## TASK
Answer with one figure only, the number of lines below in which "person" occurs.

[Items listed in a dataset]
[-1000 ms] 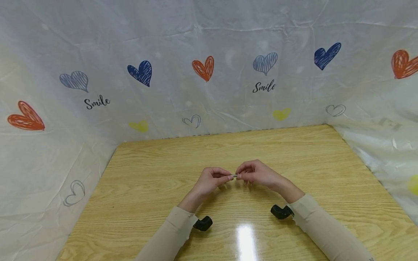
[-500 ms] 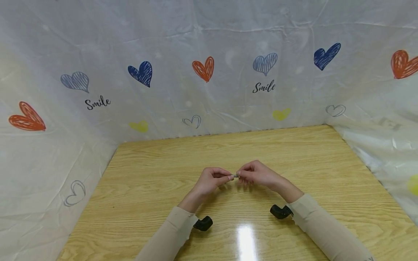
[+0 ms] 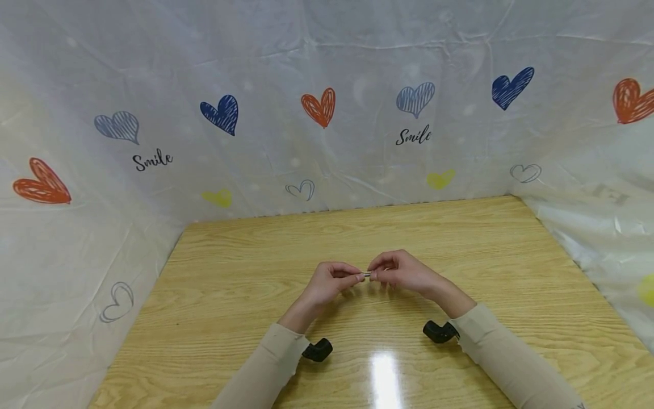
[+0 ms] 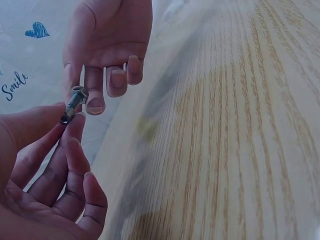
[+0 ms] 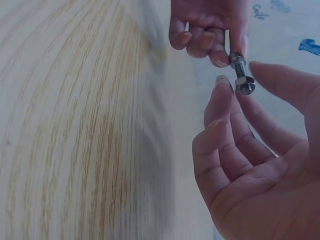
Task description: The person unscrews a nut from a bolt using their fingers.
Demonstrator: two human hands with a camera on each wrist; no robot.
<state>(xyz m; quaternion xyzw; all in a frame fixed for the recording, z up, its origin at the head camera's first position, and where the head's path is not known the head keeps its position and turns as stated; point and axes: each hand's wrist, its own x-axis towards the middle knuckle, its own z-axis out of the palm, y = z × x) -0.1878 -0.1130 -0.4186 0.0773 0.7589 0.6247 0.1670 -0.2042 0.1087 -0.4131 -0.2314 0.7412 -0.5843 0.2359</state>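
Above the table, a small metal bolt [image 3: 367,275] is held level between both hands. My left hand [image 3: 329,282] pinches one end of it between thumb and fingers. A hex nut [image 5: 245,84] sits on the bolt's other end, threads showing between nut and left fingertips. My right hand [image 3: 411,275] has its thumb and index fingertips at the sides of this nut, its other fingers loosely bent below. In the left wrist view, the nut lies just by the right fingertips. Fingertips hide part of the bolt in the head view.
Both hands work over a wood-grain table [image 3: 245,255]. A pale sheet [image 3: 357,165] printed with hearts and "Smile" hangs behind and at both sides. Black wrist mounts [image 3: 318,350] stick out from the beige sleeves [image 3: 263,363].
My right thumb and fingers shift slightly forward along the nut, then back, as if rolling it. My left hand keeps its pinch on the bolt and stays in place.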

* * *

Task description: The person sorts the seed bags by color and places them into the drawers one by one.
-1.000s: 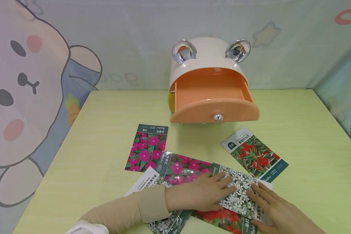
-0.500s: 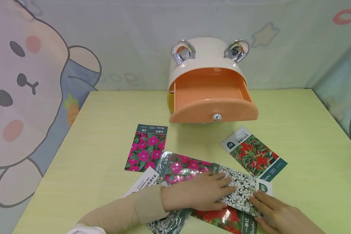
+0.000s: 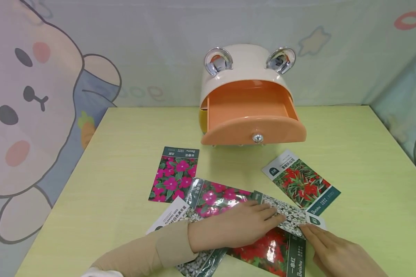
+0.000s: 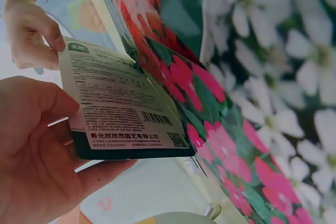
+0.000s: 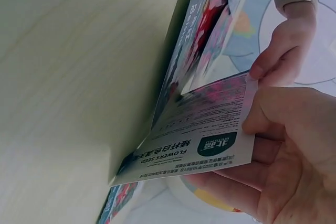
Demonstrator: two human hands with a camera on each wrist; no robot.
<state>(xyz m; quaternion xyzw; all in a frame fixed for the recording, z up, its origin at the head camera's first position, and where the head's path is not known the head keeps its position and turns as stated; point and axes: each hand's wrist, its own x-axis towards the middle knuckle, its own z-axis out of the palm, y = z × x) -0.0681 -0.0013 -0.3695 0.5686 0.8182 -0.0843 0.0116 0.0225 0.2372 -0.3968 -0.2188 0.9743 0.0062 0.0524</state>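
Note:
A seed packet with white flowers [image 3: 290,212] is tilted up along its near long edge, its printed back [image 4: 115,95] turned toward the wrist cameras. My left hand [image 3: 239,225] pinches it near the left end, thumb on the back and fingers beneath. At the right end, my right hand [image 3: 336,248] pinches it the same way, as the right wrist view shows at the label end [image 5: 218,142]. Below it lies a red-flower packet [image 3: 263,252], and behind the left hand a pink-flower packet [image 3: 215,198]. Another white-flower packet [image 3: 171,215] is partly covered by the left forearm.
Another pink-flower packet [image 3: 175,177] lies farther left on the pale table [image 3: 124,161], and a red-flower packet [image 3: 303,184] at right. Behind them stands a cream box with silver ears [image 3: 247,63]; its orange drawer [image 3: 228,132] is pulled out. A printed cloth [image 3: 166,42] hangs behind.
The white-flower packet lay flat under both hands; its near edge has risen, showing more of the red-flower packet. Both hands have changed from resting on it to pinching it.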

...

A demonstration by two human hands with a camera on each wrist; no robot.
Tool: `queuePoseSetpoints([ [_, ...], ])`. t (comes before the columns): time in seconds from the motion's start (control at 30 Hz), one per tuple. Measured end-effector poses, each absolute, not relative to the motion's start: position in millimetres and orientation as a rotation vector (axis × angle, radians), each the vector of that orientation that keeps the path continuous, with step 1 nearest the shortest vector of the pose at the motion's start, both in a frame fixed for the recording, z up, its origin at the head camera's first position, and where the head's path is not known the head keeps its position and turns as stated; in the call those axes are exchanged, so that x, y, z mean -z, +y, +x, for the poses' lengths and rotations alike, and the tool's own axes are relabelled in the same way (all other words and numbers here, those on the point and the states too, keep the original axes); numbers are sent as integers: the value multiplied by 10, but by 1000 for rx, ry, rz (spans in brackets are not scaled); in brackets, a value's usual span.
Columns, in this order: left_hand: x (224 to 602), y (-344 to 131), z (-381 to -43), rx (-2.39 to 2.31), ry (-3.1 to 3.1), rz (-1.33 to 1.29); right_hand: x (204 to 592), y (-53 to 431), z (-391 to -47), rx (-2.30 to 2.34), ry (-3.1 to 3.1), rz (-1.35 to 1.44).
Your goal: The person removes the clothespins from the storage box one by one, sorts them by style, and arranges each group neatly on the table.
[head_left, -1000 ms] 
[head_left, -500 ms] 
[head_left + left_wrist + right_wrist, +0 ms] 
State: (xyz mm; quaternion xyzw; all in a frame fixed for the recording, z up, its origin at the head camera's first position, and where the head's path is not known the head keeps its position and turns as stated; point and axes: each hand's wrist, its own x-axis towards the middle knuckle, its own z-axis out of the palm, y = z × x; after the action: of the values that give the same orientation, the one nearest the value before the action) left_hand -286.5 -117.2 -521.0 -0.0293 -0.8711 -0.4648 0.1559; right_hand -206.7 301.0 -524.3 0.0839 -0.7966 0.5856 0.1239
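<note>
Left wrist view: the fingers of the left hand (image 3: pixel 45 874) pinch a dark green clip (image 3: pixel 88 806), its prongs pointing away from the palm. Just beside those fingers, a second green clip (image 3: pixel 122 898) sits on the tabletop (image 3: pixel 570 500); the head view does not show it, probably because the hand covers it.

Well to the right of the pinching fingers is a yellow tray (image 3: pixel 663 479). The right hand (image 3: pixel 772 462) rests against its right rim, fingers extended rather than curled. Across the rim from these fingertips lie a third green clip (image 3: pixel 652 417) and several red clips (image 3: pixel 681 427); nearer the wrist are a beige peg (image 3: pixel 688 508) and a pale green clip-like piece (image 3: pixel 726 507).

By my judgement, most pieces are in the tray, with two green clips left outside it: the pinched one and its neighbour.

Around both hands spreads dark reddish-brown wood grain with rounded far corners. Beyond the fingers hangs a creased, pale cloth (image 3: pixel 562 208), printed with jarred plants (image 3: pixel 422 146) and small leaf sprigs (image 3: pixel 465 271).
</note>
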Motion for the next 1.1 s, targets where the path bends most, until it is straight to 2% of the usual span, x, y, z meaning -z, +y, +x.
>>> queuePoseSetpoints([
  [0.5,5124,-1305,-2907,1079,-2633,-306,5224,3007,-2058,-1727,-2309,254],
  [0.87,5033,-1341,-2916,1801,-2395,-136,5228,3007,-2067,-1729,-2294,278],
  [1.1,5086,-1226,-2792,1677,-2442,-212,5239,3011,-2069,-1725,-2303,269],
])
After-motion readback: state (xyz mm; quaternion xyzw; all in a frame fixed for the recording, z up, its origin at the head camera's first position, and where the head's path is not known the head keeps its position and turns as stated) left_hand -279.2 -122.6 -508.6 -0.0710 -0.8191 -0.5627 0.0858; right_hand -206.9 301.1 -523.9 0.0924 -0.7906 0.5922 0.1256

## WORKED SOLUTION
3